* **EXERCISE OBJECTIVE**:
Search through the entries for the word "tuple" and copy every line that has it.

* **MATERIALS PROVIDED**:
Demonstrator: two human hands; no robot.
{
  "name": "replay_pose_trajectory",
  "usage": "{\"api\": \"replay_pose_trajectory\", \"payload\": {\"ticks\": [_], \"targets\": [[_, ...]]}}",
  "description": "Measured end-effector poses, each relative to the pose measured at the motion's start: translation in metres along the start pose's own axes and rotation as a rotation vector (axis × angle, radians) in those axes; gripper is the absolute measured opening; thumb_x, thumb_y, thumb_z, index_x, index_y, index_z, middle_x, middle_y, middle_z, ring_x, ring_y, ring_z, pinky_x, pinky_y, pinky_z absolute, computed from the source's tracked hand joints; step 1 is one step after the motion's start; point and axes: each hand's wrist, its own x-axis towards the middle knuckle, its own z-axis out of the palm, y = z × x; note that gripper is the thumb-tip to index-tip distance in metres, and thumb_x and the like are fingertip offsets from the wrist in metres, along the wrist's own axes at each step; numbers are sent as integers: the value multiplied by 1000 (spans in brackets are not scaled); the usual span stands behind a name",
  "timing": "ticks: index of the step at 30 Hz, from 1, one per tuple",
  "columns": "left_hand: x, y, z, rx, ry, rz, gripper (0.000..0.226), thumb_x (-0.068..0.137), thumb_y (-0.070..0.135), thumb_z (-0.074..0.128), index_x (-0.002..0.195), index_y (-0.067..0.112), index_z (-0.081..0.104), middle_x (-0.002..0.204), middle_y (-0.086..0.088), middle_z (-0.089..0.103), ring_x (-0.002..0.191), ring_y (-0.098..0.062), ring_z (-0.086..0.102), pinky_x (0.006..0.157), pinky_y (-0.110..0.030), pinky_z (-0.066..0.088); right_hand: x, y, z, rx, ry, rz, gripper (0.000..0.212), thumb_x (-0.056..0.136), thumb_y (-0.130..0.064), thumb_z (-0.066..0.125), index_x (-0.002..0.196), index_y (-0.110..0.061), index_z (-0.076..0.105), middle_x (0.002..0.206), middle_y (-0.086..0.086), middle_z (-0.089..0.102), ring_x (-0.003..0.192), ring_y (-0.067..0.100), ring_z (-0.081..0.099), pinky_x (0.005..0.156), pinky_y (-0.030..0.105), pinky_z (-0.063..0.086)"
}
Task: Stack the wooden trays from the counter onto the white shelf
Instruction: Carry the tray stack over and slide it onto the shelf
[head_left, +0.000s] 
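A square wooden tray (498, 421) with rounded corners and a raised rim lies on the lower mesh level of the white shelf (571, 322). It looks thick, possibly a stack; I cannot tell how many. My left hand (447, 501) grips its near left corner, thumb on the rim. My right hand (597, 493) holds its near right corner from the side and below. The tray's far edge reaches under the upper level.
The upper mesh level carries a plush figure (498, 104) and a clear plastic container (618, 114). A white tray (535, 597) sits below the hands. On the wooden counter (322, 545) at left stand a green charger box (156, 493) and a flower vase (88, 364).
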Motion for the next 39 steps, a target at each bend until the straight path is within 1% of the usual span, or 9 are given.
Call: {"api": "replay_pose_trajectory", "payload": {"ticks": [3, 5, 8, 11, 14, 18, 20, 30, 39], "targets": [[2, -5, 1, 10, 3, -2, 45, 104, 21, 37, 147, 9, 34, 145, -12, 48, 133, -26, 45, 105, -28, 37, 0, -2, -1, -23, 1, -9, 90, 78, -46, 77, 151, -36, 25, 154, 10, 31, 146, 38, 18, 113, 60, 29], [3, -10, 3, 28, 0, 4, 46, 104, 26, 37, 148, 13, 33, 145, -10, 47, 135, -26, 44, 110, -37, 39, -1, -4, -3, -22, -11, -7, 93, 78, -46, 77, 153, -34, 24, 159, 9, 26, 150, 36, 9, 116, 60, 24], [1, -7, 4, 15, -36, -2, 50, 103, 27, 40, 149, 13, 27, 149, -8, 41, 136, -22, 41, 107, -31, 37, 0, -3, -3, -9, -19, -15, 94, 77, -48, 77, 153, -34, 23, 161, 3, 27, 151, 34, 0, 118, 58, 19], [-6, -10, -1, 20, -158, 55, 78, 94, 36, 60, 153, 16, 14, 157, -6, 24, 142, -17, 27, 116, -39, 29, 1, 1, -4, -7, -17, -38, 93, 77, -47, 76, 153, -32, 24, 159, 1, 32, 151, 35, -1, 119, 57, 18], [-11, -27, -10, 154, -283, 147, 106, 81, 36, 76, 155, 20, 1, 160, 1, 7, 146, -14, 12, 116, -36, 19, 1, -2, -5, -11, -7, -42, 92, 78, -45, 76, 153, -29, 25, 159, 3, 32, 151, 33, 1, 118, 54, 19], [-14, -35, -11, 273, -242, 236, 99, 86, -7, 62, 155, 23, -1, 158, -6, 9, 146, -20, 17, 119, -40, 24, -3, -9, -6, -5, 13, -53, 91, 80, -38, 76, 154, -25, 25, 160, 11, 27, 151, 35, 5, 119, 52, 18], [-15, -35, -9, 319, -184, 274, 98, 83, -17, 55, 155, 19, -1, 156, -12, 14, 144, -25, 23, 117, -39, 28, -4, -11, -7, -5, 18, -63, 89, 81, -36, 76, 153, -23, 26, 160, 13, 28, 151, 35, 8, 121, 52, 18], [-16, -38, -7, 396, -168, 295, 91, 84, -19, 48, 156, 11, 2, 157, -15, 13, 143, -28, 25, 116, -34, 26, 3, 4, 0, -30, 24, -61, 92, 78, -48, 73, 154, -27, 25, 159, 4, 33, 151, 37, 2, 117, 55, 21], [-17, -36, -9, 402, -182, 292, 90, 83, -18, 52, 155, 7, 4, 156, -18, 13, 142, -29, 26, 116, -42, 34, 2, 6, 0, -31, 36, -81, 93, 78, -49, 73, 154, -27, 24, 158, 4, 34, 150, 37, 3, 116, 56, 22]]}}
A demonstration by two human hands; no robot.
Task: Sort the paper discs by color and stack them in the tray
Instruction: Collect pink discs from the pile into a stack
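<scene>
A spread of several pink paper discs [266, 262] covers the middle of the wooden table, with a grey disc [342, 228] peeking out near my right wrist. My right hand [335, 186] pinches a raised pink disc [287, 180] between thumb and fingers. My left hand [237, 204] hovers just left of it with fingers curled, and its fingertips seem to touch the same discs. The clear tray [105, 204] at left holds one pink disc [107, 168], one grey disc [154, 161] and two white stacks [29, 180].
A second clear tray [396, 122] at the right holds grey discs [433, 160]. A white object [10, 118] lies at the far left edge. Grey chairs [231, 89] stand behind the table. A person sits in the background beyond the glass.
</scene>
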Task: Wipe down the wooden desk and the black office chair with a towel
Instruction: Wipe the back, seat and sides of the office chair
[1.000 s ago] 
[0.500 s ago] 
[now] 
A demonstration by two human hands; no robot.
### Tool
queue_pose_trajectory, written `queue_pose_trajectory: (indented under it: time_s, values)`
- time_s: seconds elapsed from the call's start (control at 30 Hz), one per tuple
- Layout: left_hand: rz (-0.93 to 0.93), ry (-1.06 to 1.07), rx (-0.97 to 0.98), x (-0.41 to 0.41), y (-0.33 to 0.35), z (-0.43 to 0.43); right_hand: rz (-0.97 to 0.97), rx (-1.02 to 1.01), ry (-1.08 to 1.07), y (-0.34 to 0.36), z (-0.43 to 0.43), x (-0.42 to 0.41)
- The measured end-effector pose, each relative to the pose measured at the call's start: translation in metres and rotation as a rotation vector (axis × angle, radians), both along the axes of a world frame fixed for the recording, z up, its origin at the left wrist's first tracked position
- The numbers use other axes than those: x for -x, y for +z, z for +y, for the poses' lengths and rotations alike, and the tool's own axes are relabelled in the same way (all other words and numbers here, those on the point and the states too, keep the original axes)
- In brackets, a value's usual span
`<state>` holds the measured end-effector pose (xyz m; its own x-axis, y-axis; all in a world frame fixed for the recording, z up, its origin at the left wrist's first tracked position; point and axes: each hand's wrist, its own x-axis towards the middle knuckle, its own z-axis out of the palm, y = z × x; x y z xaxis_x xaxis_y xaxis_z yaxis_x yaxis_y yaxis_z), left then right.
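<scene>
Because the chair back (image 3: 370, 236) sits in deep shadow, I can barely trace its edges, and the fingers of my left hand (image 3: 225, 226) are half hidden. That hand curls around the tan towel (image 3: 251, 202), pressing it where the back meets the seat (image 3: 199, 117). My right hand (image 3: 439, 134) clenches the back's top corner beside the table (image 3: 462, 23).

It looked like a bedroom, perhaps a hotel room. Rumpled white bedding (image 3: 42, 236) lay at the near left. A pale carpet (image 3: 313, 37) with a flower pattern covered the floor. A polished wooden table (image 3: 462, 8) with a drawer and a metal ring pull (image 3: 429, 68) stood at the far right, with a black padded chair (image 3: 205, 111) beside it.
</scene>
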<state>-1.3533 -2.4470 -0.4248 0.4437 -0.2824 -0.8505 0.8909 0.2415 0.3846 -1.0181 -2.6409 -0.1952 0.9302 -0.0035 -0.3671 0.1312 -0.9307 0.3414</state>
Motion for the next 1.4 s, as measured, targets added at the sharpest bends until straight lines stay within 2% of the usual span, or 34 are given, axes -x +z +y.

* **EXERCISE RESULT**:
  "timing": "ticks: index of the step at 30 Hz, from 1, one per tuple",
- time_s: seconds elapsed from the call's start (control at 30 Hz), one per tuple

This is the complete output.